To reduce the information asymmetry between careers, Harvard should invest in developing more comprehensive pipelines and resources for students interested in careers that tend to have prosocial outcomes. As I have previously argued, prestige is malleable. Creating mentorship programs, organizing job fairs for alternative career paths, facilitating the campus recruiting efforts of nonprofits, and spotlighting alumni outside of high-prestige fields can all help shift the narrative, mitigating the perception that just a few fields are prestigious.
Behavioral nudges work. Even small educative interventions from governments, employers, and institutions meaningfully affect individual decision-making, research shows.
Correcting negative externalities is harder. At the very least, Harvard should do more to urge students to prioritize positive social impact in their career choices. For instance, we could imagine courses that treat careers as academic subject matters worth studying — perhaps by examining the positive and negative externalities of various careers in a more thoughtful manner.
As part of the General Education program, Harvard could incorporate classes that teach students how to navigate the ethics of everyday decisions that will come up in future workplaces. For example, students could learn how to equitably hire employees, donate money, and make business and investment decisions that focus on more than just shareholder value.
In addition, Harvard could experiment with financial subsidies for undercompensated but socially beneficial career paths. Scholarships, grants, and loan forgiveness could go specifically to students pursuing careers in sectors that have a high social return.
These aren’t outlandish ideas: Many law schools, in fact, already forgive loans for graduates who go into certain careers in public service.

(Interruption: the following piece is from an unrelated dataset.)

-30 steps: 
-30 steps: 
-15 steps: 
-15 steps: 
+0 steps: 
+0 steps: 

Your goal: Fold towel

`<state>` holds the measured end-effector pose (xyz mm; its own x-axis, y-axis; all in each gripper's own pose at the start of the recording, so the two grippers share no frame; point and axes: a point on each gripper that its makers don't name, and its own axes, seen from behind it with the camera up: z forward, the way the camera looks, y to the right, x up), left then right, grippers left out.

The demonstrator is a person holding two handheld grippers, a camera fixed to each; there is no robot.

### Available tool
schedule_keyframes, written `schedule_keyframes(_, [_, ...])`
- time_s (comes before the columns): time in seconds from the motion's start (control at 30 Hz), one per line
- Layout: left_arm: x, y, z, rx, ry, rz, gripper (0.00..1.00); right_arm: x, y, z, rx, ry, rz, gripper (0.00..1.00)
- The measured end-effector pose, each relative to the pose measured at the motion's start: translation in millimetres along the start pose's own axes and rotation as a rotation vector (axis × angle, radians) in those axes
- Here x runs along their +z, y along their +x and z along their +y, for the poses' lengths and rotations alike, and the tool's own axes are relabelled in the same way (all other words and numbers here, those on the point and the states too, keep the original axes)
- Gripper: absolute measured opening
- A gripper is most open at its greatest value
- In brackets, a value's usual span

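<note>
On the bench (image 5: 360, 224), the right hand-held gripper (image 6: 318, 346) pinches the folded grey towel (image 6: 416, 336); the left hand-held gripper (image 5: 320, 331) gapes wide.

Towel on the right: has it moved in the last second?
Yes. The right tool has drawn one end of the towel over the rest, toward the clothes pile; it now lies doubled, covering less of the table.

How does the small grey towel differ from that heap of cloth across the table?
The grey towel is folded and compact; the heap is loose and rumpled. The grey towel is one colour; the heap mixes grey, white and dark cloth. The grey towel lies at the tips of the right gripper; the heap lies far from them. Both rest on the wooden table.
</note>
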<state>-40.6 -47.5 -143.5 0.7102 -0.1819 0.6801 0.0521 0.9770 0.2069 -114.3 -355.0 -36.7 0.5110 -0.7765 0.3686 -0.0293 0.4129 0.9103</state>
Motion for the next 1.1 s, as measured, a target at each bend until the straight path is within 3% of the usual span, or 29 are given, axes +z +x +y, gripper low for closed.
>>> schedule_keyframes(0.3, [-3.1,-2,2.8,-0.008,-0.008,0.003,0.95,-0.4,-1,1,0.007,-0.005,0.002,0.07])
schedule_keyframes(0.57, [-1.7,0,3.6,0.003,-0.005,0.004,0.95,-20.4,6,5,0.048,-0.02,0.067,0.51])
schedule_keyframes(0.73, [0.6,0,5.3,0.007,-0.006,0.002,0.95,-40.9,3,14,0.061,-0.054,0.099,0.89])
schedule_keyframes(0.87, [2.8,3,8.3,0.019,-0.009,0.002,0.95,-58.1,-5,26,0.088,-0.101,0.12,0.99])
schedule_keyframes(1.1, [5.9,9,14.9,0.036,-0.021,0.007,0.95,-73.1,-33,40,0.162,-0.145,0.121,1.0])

“Certainly you want to provide an incentive to go to positive externality fields. And I think that there are certainly several fields — teachers come to mind — where the private returns are not as high as the social returns,” Miguel Palacios, a professor at the University of Calgary and an expert in innovative college financing techniques, told me.
For example, universities (or third parties) could implement a “pay it forward” program in which high-earning graduates pay a small percentage of their income into a pool that is then redistributed toward subsidizing specific undervalued careers.
We’ve already seen similar experiments. Social Finance, a nonprofit that helps pioneer novel financial solutions for social problems, recently partnered with the State of New Jersey to implement an initiative that provides zero-interest loans for participants to enroll in select industries. If, upon graduation, participants earn below a threshold salary, they repay nothing.
“In the New Jersey context, specifically, the Governor’s office identified clean energy, healthcare, and IT as three priority industries of focus, and there’s the clear societal benefit of having additional workers in the healthcare and clean energy spaces in particular,” Erin C. Thornton, a senior associate at Social Finance who works directly with the New Jersey Pay it Forward Fund, said.
“We’re partnering with employe[rs] to be able to create pipelines of priority populations into these different fields,” Jessica L. Kenerson, Director of Strategy at Social Finance, said.
“We might be able to influence learners going into these areas because of financial incentives or financial relief that we’re able to provide.”
These interventions are a start. But the important takeaway is that the career choices of college graduates shape the future trajectory of society. Thus, we cannot let market failures distort those decisions. Our choices aren’t made in a vacuum; they are made within a social context. And universities can and should work to change that context for the better.
Clarification: November 4, 2023
Jessica L. Kenerson reached out to clarify that Social Finance works directly with employers, not employees, to create professional pipelines into different industries.
Julien Berman ’26, a Crimson Editorial editor, lives in Adams House. His column, “Harvard’s Professional Pipelines,” runs tri-weekly on Fridays.